To check the evolutionary stability of the system against parasites, we changed a given amount of genes to parasites at t = 0. Introducing parasites at the beginning is the worst case scenario for the system due to the strong template competition within protocells, and the lack of the beneficial effect of reduced assortment load caused by chromosomes as they are not yet present.

For the whole tested parameter space, we have found that the system is robust against parasites even if their replicative advantage is unrealistically high (50% higher than that of genes with proper recognition site for replicase) and, at the beginning, 25% of all templates copies being parasitic molecules. Because of the strong effect of stochastic correction, the frequency of parasites began to decrease in the second generation (after the first replication of all protocells as an average) and basically faded away from the population after approximately 16 generations (S9 Fig). Remarkably, the stochastic correction is so strong that we have not found coexistence between metabolic genes/chromosomes and parasites in the entire investigated parameter space (Section 6 in S1 Text). The complete disappearance of parasites is due to the lack of recurrent mutations yielding new parasites.

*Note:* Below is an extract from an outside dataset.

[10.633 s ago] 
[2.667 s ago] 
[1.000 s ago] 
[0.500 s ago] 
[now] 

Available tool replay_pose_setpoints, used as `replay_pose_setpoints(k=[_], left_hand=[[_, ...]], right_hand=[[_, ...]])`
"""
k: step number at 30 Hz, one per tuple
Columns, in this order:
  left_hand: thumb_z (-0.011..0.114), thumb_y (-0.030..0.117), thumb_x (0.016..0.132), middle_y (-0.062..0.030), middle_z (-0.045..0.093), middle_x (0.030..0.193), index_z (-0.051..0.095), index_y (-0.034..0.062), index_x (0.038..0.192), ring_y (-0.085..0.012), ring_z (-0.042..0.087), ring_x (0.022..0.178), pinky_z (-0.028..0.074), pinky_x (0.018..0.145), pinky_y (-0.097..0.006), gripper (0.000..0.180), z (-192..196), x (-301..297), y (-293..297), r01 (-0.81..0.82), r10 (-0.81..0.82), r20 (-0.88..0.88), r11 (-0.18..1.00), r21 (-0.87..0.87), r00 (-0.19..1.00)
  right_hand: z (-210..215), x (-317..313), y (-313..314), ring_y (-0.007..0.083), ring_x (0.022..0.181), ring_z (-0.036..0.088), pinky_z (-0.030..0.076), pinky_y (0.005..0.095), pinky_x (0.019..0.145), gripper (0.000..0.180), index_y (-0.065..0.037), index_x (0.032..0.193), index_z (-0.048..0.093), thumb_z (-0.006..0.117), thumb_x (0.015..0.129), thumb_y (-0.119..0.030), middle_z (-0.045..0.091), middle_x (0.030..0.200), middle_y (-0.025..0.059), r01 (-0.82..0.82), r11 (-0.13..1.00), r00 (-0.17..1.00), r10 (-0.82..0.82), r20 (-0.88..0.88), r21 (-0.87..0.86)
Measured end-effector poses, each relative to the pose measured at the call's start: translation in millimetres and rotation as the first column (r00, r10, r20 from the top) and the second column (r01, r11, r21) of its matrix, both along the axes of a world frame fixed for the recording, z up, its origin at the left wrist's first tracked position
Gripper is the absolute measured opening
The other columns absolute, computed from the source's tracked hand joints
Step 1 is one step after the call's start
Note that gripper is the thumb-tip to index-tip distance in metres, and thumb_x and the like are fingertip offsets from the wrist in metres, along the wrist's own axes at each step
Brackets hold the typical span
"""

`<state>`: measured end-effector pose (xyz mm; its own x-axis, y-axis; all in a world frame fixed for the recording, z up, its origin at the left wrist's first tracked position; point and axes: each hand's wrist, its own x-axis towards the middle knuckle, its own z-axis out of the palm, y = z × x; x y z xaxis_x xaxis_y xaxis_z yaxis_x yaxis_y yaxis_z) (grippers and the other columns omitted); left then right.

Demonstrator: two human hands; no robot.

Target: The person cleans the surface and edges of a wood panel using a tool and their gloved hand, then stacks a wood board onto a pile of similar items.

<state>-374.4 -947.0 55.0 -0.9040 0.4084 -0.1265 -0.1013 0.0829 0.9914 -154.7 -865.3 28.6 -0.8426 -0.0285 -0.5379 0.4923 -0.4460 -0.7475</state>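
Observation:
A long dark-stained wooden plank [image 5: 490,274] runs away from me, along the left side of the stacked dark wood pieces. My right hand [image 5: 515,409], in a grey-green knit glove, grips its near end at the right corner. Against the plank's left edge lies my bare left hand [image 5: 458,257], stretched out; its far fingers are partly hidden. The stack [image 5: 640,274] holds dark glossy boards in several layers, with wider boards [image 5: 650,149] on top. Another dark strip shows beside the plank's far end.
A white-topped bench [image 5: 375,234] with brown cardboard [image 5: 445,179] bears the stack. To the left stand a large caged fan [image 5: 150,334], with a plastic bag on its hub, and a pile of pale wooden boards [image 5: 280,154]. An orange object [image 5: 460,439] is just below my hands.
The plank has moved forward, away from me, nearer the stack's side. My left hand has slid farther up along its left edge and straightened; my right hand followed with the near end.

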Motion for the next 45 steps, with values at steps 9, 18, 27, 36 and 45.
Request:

The effect of reduced assortment load and different intrinsic replication rates

We have analyzed the effect of two factors: i) reduced assortment load (RAL); and ii) different intrinsic replication rates (DIRR). RAL is implemented by halving solitary genes between the two daughter cells (for each D type), and by also halving chromosomes, independent of the metabolic activity, composition, gene number, etc. DIRR is implemented by multiplying the replication probability (defined in Eq (1)) with B_i, a type-dependent modifier of the replication probability (i = 1,2,…,D). Small difference in intrinsic replication rates (sDIRR) are given by. B₁ =1, B₂ = 1,1, B₃ = 1,2, etc.; while large difference (lDIRR) are given by B₁ =1, B₂ = 2, B₃ = 3, etc. We have tested the system with the parameter combinations of Figs 2 and S2–S5.

We have found that RAL prevents the stable formation of chromosomes because linkage and breakage become almost selectively neutral. The chromosome space is populated, but no type of chromosome dominates the system (see S10 Fig). The introduction of replication imbalance has no effect on the outcome: in case of both sDIRR and lDIRR for all five tested parameter set the results are qualitatively similar to the original model: chromosomes formed and the smaller balanced compositions dominate the system. In case of combination of treatments (RAL+DIRR) there are two opposite effects: RAL acts against chromosomatization while DILL (probably) promotes it. With RAL+sDIRR chromosomes do not appear in any of the five investigated parameter sets. With RAL+lDIRR chromosomes appear after the transient period and then disappear from the system. This is probably because selection acts strongly against the assortment load induced by unlinked genes with very different replication rates and, once the within-cell disadvantage disappears because the formation of chromosomes, linkage becomes effectively neutral; see S11 and S12 Figs. For details see Section 7 in S1 Text, S1 Table summarizes the results.